### [TASK DESCRIPTION]
Pull every line with "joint" from the data.

### [COLLECTED DATA]
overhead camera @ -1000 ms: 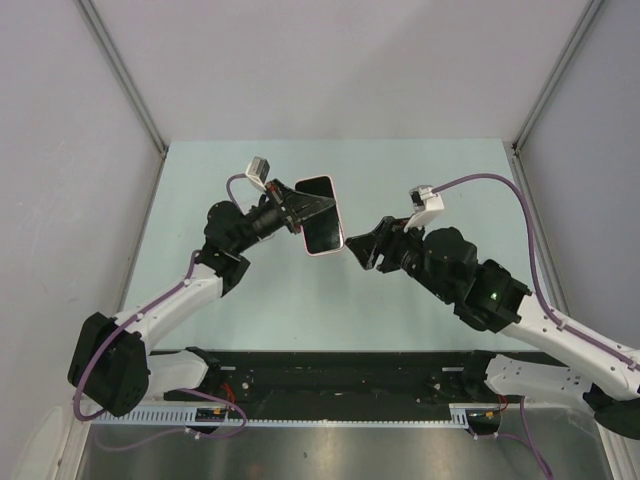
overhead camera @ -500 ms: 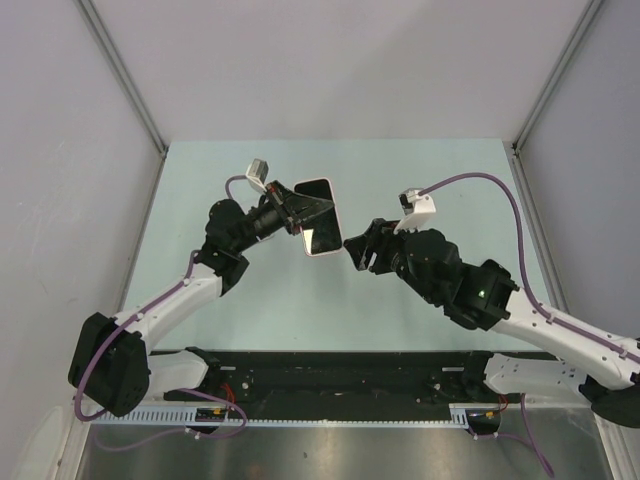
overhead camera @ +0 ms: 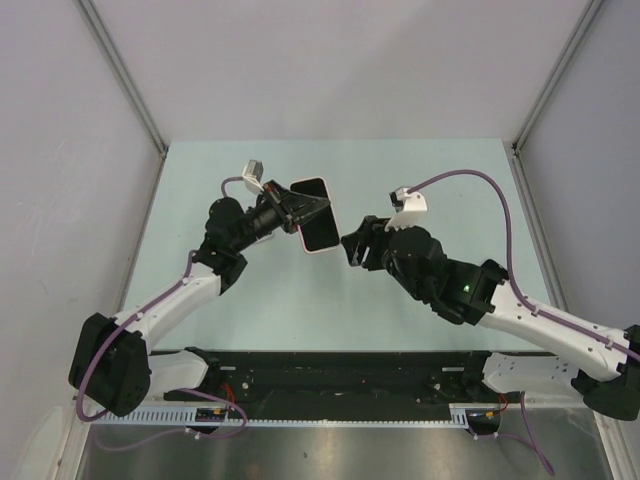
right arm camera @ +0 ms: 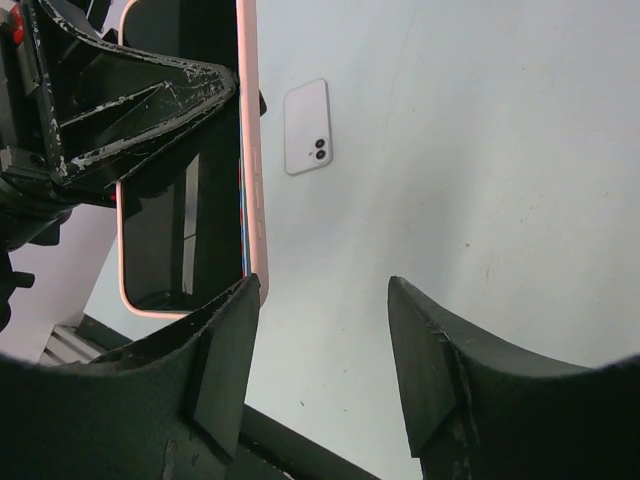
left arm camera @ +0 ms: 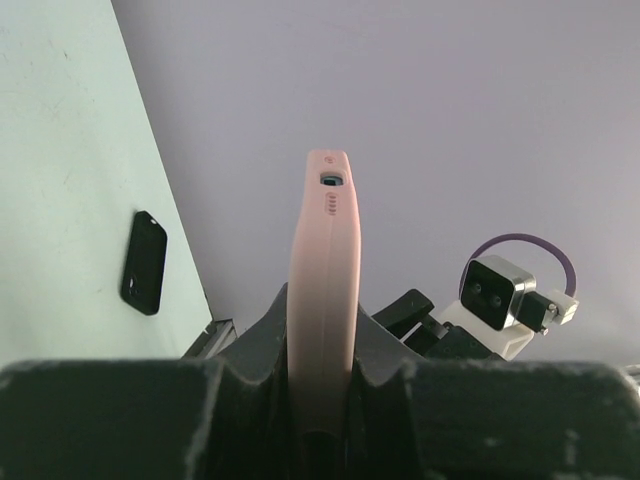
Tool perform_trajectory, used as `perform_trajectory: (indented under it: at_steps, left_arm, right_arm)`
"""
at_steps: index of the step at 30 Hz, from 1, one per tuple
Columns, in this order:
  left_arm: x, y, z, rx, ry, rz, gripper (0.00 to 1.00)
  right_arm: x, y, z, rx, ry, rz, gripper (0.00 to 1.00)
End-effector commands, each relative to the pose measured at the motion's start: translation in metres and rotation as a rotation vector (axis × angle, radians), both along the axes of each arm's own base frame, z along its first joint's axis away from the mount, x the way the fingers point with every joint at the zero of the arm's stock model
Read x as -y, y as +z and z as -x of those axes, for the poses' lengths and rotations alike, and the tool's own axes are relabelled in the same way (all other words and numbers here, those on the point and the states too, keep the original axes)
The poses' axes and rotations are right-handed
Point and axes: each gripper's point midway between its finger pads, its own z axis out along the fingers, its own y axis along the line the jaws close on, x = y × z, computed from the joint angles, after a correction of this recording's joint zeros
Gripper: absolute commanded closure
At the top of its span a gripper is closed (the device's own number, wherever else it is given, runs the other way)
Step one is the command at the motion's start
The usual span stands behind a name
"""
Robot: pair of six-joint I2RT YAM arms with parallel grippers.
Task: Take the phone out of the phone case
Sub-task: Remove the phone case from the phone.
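Pale green table [overhead camera: 440, 165] boxed in by grey walls [overhead camera: 330, 60], with aluminium posts [overhead camera: 120, 70] at the corners. Black rail [overhead camera: 340, 362] along the near edge, and a white slotted cable tray [overhead camera: 330, 422] just below it. Left wrist view: small dark rounded-rectangle item [left arm camera: 145, 262] flat on the table near the wall line. Right wrist view: small pale rounded-rectangle item [right arm camera: 307, 127] with two dark lens spots, also flat on the table.

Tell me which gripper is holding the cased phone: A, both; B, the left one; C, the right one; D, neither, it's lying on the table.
B: the left gripper is shut on the phone case, the phone inside it, held off the table, while the right gripper stands open just beside it.
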Motion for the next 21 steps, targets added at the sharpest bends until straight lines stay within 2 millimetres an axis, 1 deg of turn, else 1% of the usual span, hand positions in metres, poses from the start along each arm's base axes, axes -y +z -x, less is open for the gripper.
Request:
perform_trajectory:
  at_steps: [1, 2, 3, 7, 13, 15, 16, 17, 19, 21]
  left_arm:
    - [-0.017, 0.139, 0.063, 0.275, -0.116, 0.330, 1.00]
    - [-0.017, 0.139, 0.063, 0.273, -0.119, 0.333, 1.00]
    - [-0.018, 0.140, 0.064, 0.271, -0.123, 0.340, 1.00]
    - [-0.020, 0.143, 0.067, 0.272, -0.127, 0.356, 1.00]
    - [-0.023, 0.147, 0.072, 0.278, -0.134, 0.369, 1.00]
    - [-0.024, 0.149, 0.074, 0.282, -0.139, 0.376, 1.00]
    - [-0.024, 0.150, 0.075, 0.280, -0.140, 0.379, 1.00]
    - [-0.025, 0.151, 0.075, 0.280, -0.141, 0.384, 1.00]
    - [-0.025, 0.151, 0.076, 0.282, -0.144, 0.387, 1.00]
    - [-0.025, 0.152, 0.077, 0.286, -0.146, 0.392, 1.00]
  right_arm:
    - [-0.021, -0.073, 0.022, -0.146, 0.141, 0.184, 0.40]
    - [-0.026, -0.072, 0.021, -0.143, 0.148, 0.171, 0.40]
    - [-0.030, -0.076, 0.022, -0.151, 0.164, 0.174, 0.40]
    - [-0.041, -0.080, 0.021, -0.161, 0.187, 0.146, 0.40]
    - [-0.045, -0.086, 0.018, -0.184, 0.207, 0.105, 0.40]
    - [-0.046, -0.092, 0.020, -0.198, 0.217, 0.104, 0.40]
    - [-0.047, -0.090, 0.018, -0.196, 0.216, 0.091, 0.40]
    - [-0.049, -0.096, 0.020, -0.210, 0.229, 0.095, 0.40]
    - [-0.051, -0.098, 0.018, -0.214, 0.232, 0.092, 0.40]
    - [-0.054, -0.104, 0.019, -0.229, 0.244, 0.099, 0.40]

### [SOLUTION BELOW]
End-effector commands, each relative to the pose measured at the motion's start: translation in metres and rotation as a rotation vector (axis × angle, radians), both along the axes of each arm's own base frame, z along its first joint's axis away from the mount, x the way the fingers point with every joint at the zero of the arm's stock model
Point and axes: each gripper's point midway between its finger pads, its own z axis out along the fingers, its own y axis along the line the jaws close on, x = y × z, computed from the joint angles, after a correction of this recording's joint zeros
Robot: pair of six-joint I2RT YAM arms with parallel grippers.

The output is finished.